## TASK TO COMPLETE
Please write out all of the data below exactly, without including the pictures.

---- DATASET EXCERPT

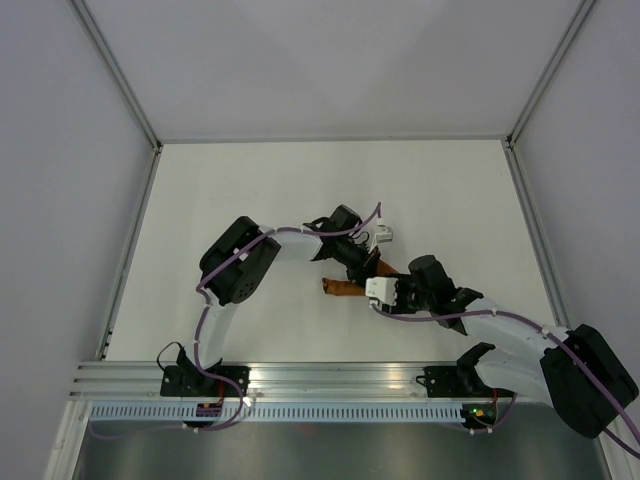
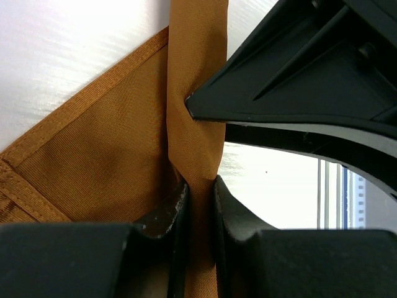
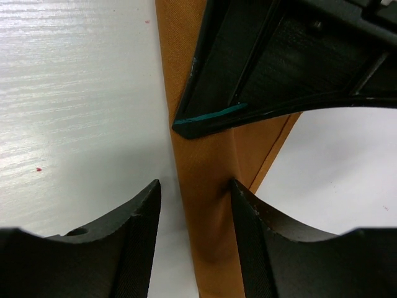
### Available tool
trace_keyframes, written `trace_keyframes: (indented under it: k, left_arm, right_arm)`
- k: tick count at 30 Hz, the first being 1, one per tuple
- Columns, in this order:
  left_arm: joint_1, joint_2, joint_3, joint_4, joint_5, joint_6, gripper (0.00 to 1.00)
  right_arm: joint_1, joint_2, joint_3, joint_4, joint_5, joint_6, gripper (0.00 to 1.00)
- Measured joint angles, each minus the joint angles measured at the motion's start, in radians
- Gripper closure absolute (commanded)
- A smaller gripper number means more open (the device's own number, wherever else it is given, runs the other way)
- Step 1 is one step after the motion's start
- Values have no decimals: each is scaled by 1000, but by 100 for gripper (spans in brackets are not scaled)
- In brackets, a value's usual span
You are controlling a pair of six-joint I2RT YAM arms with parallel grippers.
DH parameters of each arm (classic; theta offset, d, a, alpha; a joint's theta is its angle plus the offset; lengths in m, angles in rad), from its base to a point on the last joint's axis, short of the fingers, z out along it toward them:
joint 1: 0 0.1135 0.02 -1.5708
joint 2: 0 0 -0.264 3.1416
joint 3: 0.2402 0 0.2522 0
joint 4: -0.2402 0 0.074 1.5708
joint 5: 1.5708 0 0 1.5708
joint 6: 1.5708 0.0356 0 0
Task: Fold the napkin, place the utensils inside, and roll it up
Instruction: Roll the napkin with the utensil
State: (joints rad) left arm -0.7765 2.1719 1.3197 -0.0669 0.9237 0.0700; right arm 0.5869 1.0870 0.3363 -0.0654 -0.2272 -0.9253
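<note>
napkin [image 2: 105, 161]: woven cloth, matt, fine weave, stitched hem; counter [image 3: 74, 93]: white, smooth, faint sheen, streaky; left end effector [image 2: 200, 186] and right end effector [image 3: 195, 186]: black plastic, matt, scuffed edges; rail [image 1: 340, 378]: bare brushed metal

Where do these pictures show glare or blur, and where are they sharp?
Left wrist: glare washes out the table at upper left; the napkin weave is sharp; the fingers of the left gripper are soft. Right wrist: streaky sheen on the table at left. Top external: even light, no hard shadows.
</note>
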Motion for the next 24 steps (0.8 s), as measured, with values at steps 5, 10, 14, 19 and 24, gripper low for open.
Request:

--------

## EXPECTED ANSWER
### Available tool
trace_keyframes, written `trace_keyframes: (indented under it: k, left_arm, right_arm)`
- k: tick count at 30 Hz, the first being 1, one per tuple
- Columns, in this order:
  left_arm: joint_1, joint_2, joint_3, joint_4, joint_5, joint_6, gripper (0.00 to 1.00)
  right_arm: joint_1, joint_2, joint_3, joint_4, joint_5, joint_6, gripper (0.00 to 1.00)
- Measured joint angles, each minus the joint angles measured at the motion's start, in radians
- Gripper closure absolute (commanded)
- A smaller gripper number means more open (the device's own number, wherever else it is given, runs the other way)
- Step 1 is one step after the motion's start
- Values have no decimals: each is scaled by 1000, but by 100 for gripper (spans in brackets are not scaled)
- In brackets, a value's usual span
You are controlling a pair of six-joint I2RT YAM arms with parallel grippers.
DH parameters of each arm (classic; theta offset, d, a, alpha; a joint's theta is its angle plus the offset; lengths in m, angles in rad), from its base to a point on the last joint's axis, short of the fingers, z out along it toward them:
joint 1: 0 0.1135 0.02 -1.5708
joint 2: 0 0 -0.264 3.1416
joint 3: 0.2402 0 0.2522 0
joint 4: -0.2402 0 0.074 1.5708
joint 5: 1.5708 0 0 1.5708
joint 6: 1.5708 0.0356 0 0
Task: Fold the napkin, place the utensils inside, and roll it up
Instruction: Roll the napkin with the utensil
State: (joints rad) left arm -0.7765 2.1719 1.3197 -0.0669 0.9237 0.0700; right arm 0.5869 1.0870 0.3363 -0.0654 -0.2272 -0.9253
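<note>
napkin [image 2: 105, 161]: woven cloth, matt, fine weave, stitched hem; counter [image 3: 74, 93]: white, smooth, faint sheen, streaky; left end effector [image 2: 200, 186] and right end effector [image 3: 195, 186]: black plastic, matt, scuffed edges; rail [image 1: 340, 378]: bare brushed metal

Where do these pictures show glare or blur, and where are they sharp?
Left wrist: glare washes out the table at upper left; the napkin weave is sharp; the fingers of the left gripper are soft. Right wrist: streaky sheen on the table at left. Top external: even light, no hard shadows.
</note>
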Motion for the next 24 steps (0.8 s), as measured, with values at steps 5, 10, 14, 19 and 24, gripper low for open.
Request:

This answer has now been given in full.